▸ **EXERCISE GOAL**
Transcribe the full listing exactly.

▸ **DATA SECTION**
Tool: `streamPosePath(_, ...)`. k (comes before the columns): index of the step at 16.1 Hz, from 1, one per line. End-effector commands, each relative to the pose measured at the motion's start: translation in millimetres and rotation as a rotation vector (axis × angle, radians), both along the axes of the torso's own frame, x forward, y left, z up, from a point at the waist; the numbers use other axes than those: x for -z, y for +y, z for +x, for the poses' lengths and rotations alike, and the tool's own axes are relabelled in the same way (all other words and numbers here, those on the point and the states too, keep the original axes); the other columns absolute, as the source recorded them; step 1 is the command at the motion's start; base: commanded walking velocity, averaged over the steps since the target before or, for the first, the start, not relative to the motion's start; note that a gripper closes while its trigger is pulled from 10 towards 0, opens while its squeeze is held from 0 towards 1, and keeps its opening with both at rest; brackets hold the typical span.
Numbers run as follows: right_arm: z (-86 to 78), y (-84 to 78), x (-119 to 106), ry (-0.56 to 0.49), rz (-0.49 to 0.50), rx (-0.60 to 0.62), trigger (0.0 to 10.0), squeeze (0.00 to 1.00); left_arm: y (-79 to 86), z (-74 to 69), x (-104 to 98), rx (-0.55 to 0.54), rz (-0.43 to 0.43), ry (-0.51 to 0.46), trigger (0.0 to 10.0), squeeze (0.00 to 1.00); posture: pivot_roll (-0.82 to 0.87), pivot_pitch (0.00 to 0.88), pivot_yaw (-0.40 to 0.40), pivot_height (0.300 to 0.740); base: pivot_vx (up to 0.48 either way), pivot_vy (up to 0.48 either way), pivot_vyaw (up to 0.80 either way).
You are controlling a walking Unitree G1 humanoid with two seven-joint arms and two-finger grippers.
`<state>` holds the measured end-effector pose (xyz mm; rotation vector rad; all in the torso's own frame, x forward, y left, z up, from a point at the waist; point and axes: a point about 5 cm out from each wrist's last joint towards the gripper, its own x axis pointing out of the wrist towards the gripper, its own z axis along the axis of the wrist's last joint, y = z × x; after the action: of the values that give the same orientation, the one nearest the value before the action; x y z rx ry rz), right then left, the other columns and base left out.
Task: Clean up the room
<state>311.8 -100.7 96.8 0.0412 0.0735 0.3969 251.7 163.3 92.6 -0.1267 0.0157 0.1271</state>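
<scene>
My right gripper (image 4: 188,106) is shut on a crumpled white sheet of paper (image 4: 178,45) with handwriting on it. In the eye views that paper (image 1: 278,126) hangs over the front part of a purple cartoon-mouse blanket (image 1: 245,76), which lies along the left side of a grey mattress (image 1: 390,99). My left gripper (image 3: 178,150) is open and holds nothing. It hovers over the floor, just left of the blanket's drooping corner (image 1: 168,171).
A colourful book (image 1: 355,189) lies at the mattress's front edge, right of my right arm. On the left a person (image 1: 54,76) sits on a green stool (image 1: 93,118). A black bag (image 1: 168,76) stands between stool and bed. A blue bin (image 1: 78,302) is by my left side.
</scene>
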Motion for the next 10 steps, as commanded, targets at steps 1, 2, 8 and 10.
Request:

▸ **RESPONSE**
Tool: `streamPosePath(_, ...)`. k (comes before the columns): index of the step at 16.1 Hz, from 1, one per line. End-effector commands, each relative to the pose measured at the motion's start: translation in millimetres and rotation as a rotation vector (axis × angle, radians), both along the axes of the torso's own frame, x forward, y left, z up, from a point at the waist; the numbers use other axes than those: x for -z, y for +y, z for +x, for the poses' lengths and rotations alike, and the tool's own axes are relabelled in the same way (all other words and numbers here, those on the point and the states too, keep the original axes); the other columns absolute, as the source recorded them; step 1 is the command at the motion's start; base: commanded walking velocity, averaged over the steps since the target before or, for the first, the start, not relative to the motion's start; note that a gripper closes while its trigger is pulled from 10 towards 0, opens while its squeeze is held from 0 towards 1, and keeps its opening with both at rest; brackets hold the typical span.
Numbers run as follows: right_arm: z (-86 to 78), y (-84 to 78), x (-119 to 106), ry (-0.56 to 0.49), rz (-0.49 to 0.50), rx (-0.60 to 0.62), trigger (0.0 to 10.0), squeeze (0.00 to 1.00); left_arm: y (-79 to 86), z (-74 to 69), x (-104 to 98), rx (-0.55 to 0.54), rz (-0.43 to 0.43), ry (-0.51 to 0.46), trigger (0.0 to 10.0), squeeze (0.00 to 1.00); posture: pivot_roll (-0.82 to 0.87), pivot_pitch (0.00 to 0.88), pivot_yaw (-0.40 to 0.40), pivot_height (0.300 to 0.740); base: pivot_vx (up to 0.48 either way), pivot_vy (up to 0.48 either way), pivot_vyaw (up to 0.80 either way).
You are controlling a walking Unitree G1 humanoid with two seven-joint arms and two-finger grippers.
`<state>` holds the measured end-effector pose (xyz mm; rotation vector rad; all in the torso's own frame, x forward, y left, z up, from a point at the waist; point and axes: a point about 5 cm out from each wrist's last joint towards the gripper, its own x axis pointing out of the wrist towards the gripper, its own z axis along the axis of the wrist's last joint, y = z × x; after the action: of the values that give the same orientation, the one nearest the value before the action; x y z rx ry rz), right then left, the other columns and base left out.
Task: Clean up the room
<state>311.8 -100.7 96.8 0.0412 0.0735 0.3969 251.7 163.3 92.6 -0.1267 0.0157 0.1271</state>
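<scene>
My right gripper (image 4: 188,106) is shut on a crumpled white sheet of paper (image 4: 178,45) with handwriting on it. In the eye views that paper (image 1: 278,126) hangs over the front part of a purple cartoon-mouse blanket (image 1: 245,76), which lies along the left side of a grey mattress (image 1: 390,99). My left gripper (image 3: 178,150) is open and holds nothing. It hovers over the floor, just left of the blanket's drooping corner (image 1: 168,171).
A colourful book (image 1: 355,189) lies at the mattress's front edge, right of my right arm. On the left a person (image 1: 54,76) sits on a green stool (image 1: 93,118). A black bag (image 1: 168,76) stands between stool and bed. A blue bin (image 1: 78,302) is by my left side.
</scene>
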Motion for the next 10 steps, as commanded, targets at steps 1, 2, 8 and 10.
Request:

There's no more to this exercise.